I love being surrounded by young people. It's like magic. I think it keeps me young at heart too. I also love creating something new and overcoming new challenges.

Can you remember the most difficult thing you have ever decorated with lace?

It's hard to say. I honestly don't think I am very talented, definitely not artistically. But I’ve got a very technical head on me, and people like this are always good at lacemaking.

So you often use the same techniques?

No, no. Actually sometimes I don't even know how I do or did something. I just like making beautiful things.

But there must be something that is considered to be more difficult than the rest?

Well I can remember making some beautiful necklaces from lace. It was unusual and very difficult. Or when I was restoring some historical laces at the museum of Valašské Meziříčí. I was discovering the old world of lacemaking from long ago; it was so amazing. They didn't have such complicated manuals. Only some dots on a template.
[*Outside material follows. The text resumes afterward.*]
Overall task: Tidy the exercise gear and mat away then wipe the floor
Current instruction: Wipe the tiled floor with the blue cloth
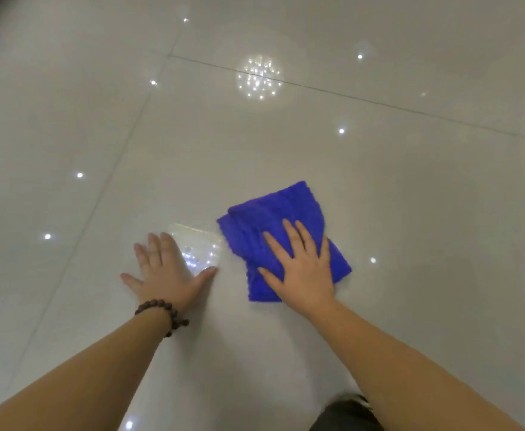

I had to imagine how it was done, each aspect and detail. That was fun! Oh, and the tiny leaves!

Leaves?

Err, yes. I fi nd lacing a leaf very easy but there are people who won‘t make a single nice leaf in their entire life. And now just imagine that there are 136 leaves on a single Hangisi pump!

So you are a miraculous lacemaker, are you?

Not at all, dear! The fact that people keep coming to me saying that they are not able to follow even the best manuals and create is very weird to me. I don't really get it. I think it might be a gift I have. And I am genuinely happy that I have it.